This is a hobby project to create small RTOS with just enough features to make it interesting.
It is also a great opportunity to test some new C++17 features and different architectural design decisions for an embedded application.
Typical big RTOS projects tend to grow exponentially with increasing number of new features, board/compiler supports and code optimizations. All these practices are effectively hiding the simple underlying principles of how RTOS is actually implemented.
My goal is to create elegant and easy to navigate project for an educational purpose.
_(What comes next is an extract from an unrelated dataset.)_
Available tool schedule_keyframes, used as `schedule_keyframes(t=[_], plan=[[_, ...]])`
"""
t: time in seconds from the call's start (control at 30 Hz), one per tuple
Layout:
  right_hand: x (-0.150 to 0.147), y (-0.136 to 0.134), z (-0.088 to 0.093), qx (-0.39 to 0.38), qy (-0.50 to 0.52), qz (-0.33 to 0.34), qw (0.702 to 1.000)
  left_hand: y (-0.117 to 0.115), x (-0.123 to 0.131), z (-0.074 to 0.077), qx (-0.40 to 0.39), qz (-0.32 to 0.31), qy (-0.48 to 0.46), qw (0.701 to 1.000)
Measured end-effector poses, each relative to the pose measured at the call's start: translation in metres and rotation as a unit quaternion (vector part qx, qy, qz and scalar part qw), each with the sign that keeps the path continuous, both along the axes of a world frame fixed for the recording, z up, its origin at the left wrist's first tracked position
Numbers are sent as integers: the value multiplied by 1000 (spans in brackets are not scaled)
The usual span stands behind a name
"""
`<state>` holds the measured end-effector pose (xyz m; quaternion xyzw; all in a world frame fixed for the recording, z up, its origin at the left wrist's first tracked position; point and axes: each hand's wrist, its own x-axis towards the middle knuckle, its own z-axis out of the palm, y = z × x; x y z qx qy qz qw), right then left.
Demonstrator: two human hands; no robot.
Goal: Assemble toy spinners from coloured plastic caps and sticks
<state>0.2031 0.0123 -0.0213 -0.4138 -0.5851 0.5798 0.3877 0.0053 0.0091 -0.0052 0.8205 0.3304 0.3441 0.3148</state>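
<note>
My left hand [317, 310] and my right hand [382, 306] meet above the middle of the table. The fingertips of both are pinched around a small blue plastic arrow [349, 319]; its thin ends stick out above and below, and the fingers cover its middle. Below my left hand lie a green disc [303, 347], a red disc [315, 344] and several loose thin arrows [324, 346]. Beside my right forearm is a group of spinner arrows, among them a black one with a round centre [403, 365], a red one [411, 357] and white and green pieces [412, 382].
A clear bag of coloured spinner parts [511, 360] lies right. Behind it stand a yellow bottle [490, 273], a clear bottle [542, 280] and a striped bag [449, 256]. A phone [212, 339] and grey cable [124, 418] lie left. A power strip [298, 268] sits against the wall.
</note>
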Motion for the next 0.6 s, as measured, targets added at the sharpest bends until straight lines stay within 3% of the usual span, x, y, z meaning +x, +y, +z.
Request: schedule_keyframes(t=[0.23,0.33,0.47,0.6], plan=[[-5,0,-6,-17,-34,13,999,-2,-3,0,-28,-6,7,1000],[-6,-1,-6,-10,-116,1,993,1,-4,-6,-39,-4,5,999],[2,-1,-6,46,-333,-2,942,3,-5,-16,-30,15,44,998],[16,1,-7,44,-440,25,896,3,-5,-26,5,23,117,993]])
Main source of information is official ARMv7-M Architecture Reference Manual https://developer.arm.com/documentation/ddi0403/latest/
Task tracking via github: https://github.com/t4th/cortex-m3-rtos/projects/1
- task: create, delete
- software timers: create, delete
- sleep function
- events: create, delete
- synchronization functions: WaitForSingleObject, WaitForMultipleObjects
- software critical section: enter, leave
- hardware critical section: enter, leave
- queue
- examples
- design documents in readme
- port examples to popular boards (discovery, nucleo)
- static way to map HW interrupts to events
- stack over/underflow detection
- implement privilege levels
- implement priority inheritance
- PC application tracker
- setup gcc project with cmake for linux
- adapt HW layer for Cortex-M4
- adapt HW layer for Cortex-M7
- kernel API tests
- tasks should not keep information about life time of system objects created during its quanta time
- KISS principle, due to educational purpose of the project. Simple data structures, linear searches, no bit hacking, no implicit code tricks.
- HANDLE system similiar to windows win32 (generalized handle to system objects for easier user API)
- task scheduling made with circular linked list
- fully pre-emptive priority based multitasking
- highest priority tasks are to be served first
- tasks of the same priority should be running using Round Robin
- idle task is always available at lowest priority
- simple memory model; no dynamic allocations, ie. no classic heap
- fixed size static buffers for all kernel components created during runtime
- simple build system with core simulator - Keil uVision for Windows
- use ARM Compiler 6 for C++17 compatibility
- runs on stm32f103ze (no cache, no fpu, simple pipeline)
Scheduler in C: https://github.com/t4th/cortex-m3-rtos/tree/schedule_poc Basic kernel in C: https://github.com/t4th/cortex-m3-rtos/tree/kernel_poc
As an operating system is only an abstraction, it should create as little overhead as possible. That is why I decided to implement it with as little translation units as it seemed reasonable:
- kernel.cpp - implement hardware independent functionality
- hardware.cpp - provide abstracted hardware dependent code
All other internal system components are implemented as headers only, so the compiler can inline and remove all abstractions away.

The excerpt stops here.